• Collection entries:
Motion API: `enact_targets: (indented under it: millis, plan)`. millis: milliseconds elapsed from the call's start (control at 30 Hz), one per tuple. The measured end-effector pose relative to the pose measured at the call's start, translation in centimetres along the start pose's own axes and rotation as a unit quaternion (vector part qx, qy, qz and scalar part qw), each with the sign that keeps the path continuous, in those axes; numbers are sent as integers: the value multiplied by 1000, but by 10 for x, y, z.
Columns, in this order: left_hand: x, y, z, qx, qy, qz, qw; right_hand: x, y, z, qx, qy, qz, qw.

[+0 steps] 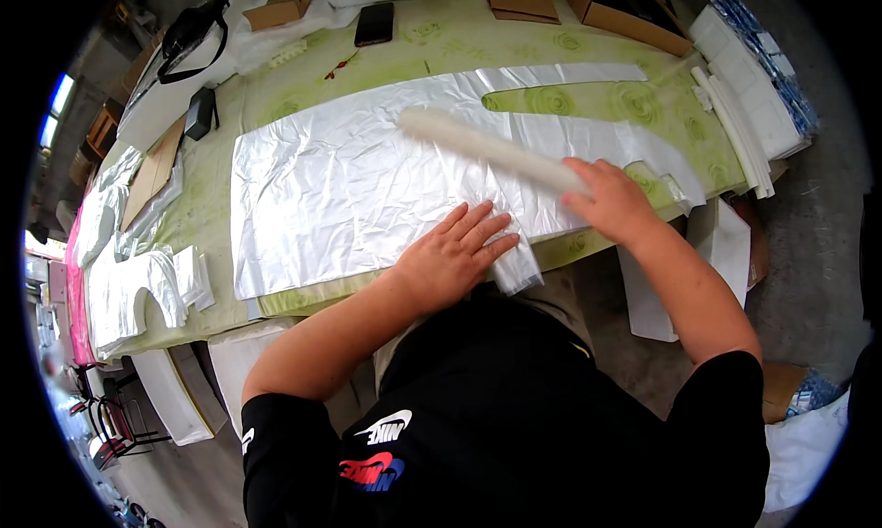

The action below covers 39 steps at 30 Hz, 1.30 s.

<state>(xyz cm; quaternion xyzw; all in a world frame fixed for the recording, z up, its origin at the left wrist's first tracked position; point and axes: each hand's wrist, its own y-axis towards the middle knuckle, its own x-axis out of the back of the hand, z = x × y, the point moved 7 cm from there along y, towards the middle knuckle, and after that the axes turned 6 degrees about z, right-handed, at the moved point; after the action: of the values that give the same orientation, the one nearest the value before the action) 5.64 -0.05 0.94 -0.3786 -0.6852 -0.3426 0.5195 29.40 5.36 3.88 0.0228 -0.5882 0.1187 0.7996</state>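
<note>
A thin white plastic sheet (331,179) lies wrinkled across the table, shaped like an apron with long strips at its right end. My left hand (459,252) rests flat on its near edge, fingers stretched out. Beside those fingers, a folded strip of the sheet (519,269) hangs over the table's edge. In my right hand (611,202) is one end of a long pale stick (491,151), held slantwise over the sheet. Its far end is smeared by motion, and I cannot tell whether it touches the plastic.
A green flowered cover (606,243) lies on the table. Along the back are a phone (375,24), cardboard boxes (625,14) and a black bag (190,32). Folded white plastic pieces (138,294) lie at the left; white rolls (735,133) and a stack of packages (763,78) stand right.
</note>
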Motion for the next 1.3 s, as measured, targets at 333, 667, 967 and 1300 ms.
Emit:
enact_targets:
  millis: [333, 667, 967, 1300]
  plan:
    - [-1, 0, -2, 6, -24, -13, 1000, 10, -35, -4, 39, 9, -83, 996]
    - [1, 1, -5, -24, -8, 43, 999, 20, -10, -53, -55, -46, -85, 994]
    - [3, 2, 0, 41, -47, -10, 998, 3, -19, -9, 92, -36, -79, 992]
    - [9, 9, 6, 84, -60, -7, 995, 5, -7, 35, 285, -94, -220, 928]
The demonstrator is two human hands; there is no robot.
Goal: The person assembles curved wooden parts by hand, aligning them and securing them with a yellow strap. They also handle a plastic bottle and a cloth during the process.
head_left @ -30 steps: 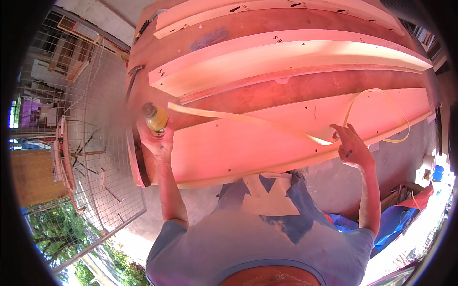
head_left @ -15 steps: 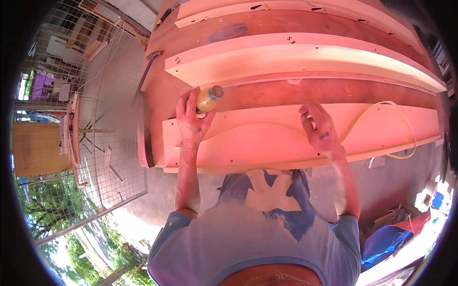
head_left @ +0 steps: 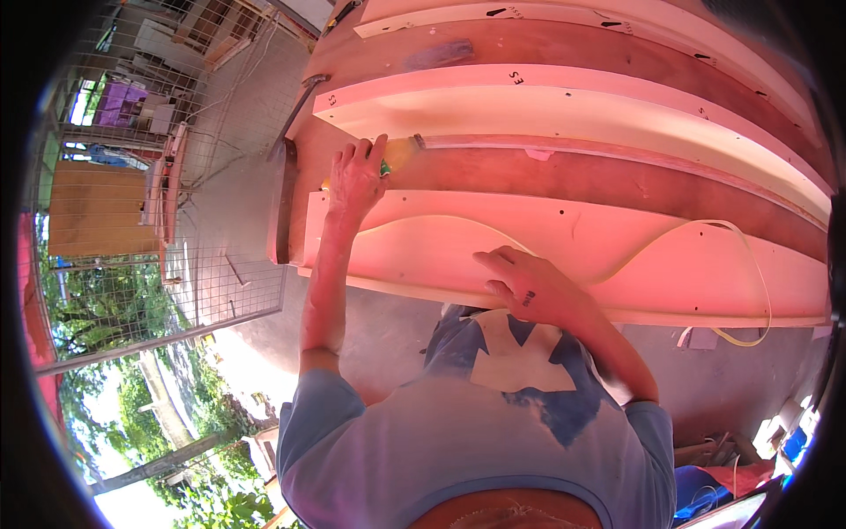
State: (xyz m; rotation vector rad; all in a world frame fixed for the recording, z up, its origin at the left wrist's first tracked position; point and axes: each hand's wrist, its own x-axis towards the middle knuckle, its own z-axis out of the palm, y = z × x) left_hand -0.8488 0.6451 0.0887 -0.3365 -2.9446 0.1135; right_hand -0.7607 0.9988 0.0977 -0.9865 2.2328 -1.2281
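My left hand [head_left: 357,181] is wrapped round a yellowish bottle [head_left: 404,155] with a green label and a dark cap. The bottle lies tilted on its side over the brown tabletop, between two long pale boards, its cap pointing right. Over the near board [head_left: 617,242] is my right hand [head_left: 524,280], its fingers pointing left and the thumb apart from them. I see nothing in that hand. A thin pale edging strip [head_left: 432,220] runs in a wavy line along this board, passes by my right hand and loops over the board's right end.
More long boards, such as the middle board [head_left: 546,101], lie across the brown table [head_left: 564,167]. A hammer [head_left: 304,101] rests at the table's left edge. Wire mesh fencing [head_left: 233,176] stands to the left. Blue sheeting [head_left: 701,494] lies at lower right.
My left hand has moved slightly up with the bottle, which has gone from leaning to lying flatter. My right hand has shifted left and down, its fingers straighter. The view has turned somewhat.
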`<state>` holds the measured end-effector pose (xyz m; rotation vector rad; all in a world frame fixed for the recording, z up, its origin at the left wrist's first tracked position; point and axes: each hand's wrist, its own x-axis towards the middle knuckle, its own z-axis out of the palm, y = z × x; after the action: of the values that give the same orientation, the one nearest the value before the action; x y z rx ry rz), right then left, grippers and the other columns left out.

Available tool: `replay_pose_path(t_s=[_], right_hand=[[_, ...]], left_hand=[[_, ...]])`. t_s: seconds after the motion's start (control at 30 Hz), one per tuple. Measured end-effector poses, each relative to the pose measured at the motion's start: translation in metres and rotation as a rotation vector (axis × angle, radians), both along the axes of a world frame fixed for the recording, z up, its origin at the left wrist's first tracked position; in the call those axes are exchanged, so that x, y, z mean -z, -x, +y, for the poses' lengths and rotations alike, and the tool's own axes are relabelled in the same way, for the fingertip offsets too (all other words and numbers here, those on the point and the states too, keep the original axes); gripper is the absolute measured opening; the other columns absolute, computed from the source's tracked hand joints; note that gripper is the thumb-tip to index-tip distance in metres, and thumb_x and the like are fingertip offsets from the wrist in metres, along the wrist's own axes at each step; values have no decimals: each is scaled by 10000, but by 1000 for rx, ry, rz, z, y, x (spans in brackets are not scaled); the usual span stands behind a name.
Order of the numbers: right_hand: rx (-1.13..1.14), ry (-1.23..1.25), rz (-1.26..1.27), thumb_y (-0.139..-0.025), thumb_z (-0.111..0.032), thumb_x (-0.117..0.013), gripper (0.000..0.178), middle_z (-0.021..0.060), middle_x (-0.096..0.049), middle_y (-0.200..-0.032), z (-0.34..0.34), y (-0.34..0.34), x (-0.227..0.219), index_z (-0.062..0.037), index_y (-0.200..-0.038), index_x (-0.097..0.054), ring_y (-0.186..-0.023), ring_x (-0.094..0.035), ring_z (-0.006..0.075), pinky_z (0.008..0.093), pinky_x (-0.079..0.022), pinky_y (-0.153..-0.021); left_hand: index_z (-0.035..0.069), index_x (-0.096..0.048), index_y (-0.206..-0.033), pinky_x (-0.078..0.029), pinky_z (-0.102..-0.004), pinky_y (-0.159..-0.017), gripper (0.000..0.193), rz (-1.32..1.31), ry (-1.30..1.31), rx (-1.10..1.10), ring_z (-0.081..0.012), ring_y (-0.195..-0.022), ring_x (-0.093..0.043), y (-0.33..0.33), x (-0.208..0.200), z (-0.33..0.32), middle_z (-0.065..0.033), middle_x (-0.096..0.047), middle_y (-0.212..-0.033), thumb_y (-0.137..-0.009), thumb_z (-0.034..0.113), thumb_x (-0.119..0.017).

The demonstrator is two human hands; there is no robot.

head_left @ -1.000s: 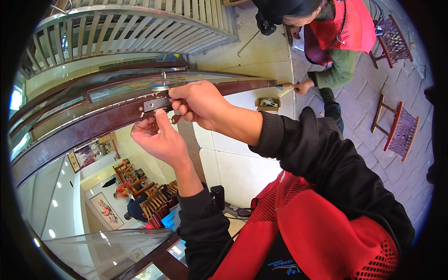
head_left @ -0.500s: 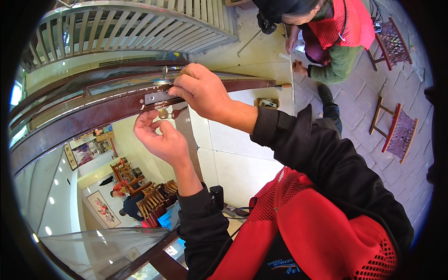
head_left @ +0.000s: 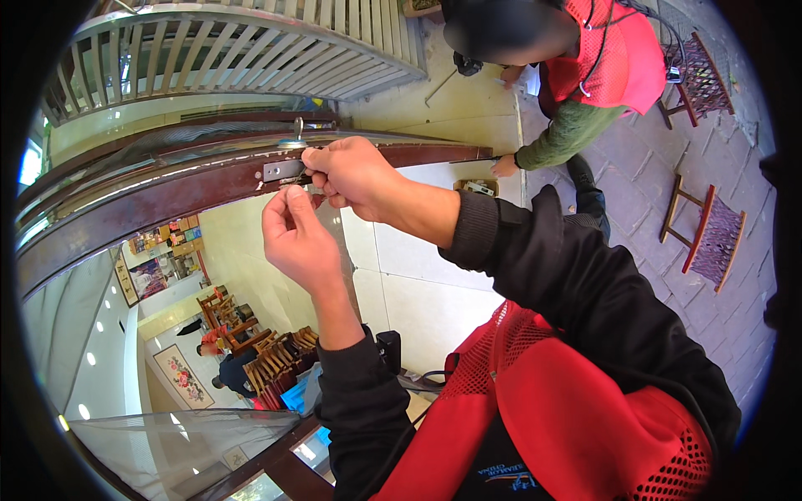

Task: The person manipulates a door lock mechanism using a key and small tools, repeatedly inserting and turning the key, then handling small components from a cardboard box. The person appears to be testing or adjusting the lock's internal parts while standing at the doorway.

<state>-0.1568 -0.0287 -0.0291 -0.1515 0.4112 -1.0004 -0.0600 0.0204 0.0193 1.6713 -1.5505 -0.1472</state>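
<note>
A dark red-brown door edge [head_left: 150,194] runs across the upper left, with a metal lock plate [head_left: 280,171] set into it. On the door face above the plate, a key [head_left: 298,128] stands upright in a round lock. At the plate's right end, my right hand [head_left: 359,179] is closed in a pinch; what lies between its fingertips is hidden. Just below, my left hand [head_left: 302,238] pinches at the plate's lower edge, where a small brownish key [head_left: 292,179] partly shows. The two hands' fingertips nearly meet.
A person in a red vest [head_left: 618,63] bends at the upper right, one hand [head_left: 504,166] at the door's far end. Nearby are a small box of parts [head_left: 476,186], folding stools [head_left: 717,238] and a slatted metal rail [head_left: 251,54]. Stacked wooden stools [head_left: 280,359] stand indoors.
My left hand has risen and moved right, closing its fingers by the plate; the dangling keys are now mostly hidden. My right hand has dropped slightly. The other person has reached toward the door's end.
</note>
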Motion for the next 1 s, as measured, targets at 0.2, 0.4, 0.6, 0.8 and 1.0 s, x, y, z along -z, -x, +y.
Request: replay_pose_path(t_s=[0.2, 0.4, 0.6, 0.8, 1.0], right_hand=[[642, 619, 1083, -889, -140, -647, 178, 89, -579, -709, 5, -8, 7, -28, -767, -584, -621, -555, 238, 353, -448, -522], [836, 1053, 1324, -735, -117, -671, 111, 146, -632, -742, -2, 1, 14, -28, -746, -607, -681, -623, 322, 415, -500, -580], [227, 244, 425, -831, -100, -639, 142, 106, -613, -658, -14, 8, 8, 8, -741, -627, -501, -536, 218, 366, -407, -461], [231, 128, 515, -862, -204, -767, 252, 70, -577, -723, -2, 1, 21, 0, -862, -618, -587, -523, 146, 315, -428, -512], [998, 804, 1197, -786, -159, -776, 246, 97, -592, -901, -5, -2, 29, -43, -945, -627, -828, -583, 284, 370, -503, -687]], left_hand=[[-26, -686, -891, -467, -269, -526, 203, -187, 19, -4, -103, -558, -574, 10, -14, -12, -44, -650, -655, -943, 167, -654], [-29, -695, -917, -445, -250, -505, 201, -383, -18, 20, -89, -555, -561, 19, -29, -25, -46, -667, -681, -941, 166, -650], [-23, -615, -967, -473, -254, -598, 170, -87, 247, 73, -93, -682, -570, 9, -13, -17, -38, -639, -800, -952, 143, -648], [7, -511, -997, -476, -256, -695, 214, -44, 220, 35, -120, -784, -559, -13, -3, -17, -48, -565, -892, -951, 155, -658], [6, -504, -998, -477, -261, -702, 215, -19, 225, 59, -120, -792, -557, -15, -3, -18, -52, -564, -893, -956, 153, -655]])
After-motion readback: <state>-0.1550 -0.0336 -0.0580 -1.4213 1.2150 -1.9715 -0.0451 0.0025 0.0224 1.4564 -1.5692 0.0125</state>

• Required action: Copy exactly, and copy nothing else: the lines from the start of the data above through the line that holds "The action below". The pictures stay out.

• Written reply:
Motion API: `enact_targets: (indented under it: millis, plan)`. millis: milliseconds elapsed from the call's start (control at 30 Hz), one per tuple. The measured end-effector pose relative to the pose measured at the call's start, translation in centimetres along the start pose's own axes and rotation as a unit quaternion (vector part qx, qy, qz and scalar part qw), each with the sign that keeps the path continuous, in those axes; numbers are sent as integers: the value multiplied by 1000, but by 10 for x, y, z.
Columns, in this order: left_hand: x, y, z, qx, qy, qz, qw; right_hand: x, y, z, qx, qy, qz, qw.

[+0 steps] 

The action below covers 39 steps at 30 Hz, 1.30 s.

The work on the exercise is done.